## INSTRUCTIONS TO FOLLOW
Examine each line of the data, and copy the ones containing "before".

—————

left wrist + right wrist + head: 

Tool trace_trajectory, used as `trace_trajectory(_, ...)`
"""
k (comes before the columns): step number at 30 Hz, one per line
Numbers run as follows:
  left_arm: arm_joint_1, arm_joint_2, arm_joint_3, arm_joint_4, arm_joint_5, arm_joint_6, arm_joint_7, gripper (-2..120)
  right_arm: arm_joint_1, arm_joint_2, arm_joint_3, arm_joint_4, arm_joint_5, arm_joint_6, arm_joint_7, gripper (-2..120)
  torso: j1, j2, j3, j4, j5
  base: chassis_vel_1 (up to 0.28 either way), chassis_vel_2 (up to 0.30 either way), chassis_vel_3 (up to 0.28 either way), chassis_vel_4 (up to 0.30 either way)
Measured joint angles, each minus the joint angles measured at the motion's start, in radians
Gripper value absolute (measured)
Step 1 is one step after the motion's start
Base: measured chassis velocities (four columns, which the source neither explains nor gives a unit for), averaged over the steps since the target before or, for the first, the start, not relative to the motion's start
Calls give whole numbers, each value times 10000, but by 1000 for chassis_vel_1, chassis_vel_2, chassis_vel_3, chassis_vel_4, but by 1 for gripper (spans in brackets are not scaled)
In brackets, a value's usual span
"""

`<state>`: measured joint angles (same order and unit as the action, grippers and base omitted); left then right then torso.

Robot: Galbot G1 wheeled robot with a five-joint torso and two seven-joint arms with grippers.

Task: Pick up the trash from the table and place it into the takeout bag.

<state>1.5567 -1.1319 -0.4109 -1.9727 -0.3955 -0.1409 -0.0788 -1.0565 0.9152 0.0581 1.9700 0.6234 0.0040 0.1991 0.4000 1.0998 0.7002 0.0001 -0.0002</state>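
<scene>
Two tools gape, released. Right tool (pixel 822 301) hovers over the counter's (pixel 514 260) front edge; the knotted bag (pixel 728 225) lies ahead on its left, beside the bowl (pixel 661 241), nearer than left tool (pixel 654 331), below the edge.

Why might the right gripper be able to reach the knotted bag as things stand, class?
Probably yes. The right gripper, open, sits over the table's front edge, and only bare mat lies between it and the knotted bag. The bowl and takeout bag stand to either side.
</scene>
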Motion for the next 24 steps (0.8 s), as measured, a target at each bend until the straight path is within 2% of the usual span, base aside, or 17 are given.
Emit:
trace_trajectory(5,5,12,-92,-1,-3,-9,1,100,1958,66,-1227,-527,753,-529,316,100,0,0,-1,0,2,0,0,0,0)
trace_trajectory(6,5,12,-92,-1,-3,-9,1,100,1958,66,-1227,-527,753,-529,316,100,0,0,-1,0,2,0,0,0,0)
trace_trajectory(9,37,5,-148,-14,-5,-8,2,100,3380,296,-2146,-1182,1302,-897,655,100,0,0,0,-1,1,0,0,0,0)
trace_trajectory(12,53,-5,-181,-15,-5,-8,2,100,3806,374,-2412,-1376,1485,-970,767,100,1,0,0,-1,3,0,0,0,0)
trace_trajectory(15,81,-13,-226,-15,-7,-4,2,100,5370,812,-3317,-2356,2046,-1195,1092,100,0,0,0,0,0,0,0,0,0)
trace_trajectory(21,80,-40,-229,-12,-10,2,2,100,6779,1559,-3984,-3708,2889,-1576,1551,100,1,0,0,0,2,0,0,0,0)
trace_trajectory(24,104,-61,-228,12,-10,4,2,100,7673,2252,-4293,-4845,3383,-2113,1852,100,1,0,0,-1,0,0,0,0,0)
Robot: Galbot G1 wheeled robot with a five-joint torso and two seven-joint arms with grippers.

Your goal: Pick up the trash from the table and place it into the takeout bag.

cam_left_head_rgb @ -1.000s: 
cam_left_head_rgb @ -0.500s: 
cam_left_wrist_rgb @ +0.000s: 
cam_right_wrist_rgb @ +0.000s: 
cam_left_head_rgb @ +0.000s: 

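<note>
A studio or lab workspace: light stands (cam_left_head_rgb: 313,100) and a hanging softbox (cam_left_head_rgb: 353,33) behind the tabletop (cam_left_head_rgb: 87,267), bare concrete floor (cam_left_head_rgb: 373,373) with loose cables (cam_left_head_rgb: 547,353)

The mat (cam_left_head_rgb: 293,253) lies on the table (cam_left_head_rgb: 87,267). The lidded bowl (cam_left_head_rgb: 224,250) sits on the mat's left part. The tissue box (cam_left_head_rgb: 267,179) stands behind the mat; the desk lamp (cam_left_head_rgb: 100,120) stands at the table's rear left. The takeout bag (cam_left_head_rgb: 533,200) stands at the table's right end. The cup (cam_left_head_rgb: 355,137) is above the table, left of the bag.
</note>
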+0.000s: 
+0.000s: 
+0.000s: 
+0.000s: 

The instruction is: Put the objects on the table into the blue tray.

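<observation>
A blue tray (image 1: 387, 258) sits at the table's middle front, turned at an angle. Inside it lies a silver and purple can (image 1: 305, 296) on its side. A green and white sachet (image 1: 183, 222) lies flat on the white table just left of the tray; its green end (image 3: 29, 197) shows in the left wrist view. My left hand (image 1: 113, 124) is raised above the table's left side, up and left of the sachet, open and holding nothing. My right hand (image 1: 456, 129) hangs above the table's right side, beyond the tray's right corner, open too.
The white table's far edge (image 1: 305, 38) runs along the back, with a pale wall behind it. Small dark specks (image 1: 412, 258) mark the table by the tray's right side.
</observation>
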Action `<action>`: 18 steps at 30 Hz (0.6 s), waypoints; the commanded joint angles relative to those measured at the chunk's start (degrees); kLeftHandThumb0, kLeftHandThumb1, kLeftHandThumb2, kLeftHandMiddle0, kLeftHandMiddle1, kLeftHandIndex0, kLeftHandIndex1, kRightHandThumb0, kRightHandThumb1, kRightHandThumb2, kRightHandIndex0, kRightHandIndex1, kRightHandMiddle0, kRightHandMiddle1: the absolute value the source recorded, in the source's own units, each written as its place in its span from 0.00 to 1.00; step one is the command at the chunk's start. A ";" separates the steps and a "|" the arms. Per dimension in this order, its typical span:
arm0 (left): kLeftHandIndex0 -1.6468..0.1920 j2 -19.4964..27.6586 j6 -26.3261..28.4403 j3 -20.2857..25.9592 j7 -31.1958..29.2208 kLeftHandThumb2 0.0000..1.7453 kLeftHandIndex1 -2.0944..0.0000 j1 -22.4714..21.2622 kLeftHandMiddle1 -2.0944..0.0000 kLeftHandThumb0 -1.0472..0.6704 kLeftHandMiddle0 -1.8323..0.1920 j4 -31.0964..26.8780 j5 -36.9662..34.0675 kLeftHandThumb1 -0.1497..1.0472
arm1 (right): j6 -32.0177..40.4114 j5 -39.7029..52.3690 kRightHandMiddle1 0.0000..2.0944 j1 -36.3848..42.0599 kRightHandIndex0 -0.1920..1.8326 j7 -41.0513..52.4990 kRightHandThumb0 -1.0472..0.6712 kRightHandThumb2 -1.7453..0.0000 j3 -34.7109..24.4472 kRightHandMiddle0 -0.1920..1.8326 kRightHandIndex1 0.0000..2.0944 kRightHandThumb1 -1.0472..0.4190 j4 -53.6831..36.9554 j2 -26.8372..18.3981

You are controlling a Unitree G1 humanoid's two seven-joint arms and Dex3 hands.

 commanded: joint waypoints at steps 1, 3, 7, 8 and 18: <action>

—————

## EXERCISE ANSWER
k (comes before the columns): step number at 30 Hz, one per line
Base: measured chassis velocities (four columns, which the source neither explains nor gives a unit for), averaged over the steps since the target before or, for the first, the start, not relative to the motion's start

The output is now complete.